### What is needed
Quote the material below exactly as written, from the first line to the line that holds "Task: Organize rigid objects", endpoints included.
○ ○ ○ ○ ○
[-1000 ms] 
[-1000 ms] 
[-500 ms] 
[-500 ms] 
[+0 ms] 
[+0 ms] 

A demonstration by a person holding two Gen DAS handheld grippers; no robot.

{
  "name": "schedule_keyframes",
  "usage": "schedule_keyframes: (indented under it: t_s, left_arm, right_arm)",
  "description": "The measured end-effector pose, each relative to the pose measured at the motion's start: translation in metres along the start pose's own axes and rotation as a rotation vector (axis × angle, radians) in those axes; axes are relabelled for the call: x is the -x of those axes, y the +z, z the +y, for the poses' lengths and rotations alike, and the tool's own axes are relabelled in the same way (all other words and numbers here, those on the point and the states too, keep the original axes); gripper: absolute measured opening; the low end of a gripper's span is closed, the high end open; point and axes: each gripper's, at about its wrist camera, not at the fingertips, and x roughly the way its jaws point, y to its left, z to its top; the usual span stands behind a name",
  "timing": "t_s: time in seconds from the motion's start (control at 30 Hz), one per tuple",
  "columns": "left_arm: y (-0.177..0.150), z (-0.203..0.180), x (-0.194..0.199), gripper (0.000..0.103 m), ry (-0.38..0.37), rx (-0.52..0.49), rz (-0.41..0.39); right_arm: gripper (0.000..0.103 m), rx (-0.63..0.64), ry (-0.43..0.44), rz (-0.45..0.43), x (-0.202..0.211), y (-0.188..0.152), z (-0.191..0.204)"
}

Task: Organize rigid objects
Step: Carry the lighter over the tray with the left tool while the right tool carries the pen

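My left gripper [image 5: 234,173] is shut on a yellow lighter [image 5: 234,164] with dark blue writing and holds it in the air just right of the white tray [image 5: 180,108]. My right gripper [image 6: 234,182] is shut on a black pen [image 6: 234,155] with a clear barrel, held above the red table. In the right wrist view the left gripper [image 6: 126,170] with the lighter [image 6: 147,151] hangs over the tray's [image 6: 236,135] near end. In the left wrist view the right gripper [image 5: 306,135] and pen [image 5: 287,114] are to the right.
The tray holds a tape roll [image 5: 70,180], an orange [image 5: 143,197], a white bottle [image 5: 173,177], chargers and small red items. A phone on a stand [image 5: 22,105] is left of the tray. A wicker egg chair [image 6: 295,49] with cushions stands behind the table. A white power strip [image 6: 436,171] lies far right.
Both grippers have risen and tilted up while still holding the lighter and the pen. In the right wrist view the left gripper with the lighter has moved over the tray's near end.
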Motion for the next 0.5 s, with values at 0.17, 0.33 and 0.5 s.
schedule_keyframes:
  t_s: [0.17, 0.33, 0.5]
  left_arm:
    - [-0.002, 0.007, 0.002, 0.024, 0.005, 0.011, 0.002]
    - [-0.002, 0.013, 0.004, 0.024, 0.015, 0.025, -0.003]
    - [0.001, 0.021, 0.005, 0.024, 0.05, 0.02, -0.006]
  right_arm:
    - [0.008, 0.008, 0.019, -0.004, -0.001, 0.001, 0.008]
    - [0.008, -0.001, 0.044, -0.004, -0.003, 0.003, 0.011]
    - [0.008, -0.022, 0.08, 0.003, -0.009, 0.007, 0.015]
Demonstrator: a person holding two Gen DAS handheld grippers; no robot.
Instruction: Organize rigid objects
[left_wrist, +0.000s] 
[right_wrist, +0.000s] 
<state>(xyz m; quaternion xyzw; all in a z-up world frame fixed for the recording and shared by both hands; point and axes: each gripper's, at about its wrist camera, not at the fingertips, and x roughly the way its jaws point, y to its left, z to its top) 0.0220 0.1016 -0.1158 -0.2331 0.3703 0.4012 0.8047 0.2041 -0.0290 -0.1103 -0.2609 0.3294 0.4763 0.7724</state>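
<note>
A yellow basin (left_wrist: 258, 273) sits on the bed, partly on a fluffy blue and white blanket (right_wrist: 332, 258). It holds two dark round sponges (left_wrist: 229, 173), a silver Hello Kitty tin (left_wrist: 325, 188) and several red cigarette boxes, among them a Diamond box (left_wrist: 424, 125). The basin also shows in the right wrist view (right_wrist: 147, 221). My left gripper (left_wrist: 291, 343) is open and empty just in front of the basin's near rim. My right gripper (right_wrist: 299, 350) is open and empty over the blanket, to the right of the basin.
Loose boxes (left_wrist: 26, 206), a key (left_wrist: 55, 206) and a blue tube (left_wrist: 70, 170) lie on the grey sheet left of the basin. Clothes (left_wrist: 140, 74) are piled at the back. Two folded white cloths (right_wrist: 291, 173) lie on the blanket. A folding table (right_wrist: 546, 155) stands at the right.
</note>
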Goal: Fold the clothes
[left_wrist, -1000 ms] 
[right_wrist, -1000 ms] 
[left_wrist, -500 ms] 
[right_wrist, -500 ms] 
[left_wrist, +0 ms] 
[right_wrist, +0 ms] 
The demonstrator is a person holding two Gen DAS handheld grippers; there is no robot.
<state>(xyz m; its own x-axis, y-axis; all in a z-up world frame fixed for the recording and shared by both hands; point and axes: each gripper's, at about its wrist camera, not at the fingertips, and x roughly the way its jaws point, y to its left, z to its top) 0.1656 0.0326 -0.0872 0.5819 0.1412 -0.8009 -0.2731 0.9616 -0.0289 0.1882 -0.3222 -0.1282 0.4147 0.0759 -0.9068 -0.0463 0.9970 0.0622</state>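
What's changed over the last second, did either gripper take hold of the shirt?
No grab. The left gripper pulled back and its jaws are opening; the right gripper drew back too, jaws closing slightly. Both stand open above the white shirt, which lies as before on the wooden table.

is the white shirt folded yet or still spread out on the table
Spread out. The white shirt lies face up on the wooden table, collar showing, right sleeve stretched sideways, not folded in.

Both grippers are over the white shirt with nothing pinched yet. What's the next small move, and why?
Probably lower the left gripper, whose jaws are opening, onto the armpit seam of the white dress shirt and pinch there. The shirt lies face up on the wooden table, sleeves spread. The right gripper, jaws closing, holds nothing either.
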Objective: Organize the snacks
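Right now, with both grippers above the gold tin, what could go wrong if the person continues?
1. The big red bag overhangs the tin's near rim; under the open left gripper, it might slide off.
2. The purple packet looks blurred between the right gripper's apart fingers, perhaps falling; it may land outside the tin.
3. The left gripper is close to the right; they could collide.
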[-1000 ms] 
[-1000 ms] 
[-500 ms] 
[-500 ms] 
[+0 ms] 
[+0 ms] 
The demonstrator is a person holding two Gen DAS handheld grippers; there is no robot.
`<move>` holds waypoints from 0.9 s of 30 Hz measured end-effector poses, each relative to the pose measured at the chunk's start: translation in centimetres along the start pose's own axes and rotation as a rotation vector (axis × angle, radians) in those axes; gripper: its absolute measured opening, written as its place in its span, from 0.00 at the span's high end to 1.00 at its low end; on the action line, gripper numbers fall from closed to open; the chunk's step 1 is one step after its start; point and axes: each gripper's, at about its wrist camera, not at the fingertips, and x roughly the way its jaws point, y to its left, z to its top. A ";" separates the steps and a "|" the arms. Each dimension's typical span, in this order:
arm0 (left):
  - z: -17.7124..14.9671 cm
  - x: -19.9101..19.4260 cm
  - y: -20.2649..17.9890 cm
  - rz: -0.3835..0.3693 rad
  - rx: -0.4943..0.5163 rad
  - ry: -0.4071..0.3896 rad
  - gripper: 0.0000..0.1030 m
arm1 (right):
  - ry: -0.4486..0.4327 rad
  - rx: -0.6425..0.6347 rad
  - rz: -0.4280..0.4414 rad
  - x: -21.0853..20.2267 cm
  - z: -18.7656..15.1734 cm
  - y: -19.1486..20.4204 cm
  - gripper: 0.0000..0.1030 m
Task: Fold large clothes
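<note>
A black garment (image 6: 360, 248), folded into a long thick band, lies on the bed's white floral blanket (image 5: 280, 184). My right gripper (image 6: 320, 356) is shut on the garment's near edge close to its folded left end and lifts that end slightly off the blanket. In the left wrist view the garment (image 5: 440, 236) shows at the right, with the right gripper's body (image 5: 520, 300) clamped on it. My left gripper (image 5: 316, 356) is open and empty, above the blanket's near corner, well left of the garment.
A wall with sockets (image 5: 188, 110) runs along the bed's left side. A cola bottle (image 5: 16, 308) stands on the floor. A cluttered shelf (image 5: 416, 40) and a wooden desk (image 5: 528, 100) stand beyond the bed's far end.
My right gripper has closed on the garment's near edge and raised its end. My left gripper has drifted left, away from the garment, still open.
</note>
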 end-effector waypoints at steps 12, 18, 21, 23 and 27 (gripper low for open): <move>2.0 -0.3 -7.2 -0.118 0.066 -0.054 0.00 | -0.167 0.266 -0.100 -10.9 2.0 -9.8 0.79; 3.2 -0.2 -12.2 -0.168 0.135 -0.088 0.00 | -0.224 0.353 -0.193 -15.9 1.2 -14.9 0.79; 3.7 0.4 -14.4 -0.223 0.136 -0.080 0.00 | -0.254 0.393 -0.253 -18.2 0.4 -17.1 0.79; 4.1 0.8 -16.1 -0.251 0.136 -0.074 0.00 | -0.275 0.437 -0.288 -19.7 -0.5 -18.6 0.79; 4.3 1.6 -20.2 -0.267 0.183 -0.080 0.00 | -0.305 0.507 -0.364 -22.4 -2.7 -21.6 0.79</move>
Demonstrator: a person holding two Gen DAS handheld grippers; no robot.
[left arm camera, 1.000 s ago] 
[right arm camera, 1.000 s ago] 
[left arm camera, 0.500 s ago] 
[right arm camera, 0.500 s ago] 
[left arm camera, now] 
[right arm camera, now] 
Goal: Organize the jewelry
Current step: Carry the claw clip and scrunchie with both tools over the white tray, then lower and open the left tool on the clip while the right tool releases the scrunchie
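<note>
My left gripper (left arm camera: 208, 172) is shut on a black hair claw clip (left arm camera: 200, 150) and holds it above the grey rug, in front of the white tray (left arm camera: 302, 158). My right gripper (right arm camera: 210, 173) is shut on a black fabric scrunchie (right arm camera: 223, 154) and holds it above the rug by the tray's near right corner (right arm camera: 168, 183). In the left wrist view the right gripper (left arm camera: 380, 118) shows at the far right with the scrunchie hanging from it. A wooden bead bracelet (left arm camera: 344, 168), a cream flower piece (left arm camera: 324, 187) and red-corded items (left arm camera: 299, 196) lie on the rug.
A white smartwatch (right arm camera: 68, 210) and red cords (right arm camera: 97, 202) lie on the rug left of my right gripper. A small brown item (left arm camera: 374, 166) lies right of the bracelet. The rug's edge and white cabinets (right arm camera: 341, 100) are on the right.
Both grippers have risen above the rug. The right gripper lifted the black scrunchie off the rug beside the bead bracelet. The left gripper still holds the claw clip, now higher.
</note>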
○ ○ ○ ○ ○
### Answer to this problem
[-1000 ms] 
[-1000 ms] 
[-500 ms] 
[-500 ms] 
[+0 ms] 
[+0 ms] 

A demonstration by a person holding two Gen DAS handheld grippers; no robot.

{
  "name": "schedule_keyframes",
  "usage": "schedule_keyframes: (indented under it: t_s, left_arm, right_arm)",
  "description": "The measured end-effector pose, each relative to the pose measured at the motion's start: translation in metres along the start pose's own axes and rotation as a rotation vector (axis × angle, radians) in those axes; axes are relabelled for the call: x is the -x of those axes, y the +z, z the +y, for the poses' lengths and rotations alike, and the tool's own axes are relabelled in the same way (all other words and numbers here, those on the point and the states too, keep the original axes); gripper: absolute measured opening; the low end of a gripper's span is closed, the high end open; point and axes: each gripper's, at about its wrist camera, not at the fingertips, and x roughly the way its jaws point, y to its left, z to its top; the usual span stands behind a name",
  "timing": "t_s: time in seconds from the motion's start (control at 30 Hz), one per tuple",
  "columns": "left_arm: y (-0.177..0.150), z (-0.203..0.180), x (-0.194..0.199), gripper (0.000..0.103 m), ry (-0.38..0.37), rx (-0.52..0.49), rz (-0.41..0.39); right_arm: gripper (0.000..0.103 m), rx (-0.63..0.64), ry (-0.43..0.44), rz (-0.45..0.43), x (-0.202..0.211), y (-0.188..0.152), z (-0.191..0.204)"
}

Task: Organize rigid objects

No more output is needed here.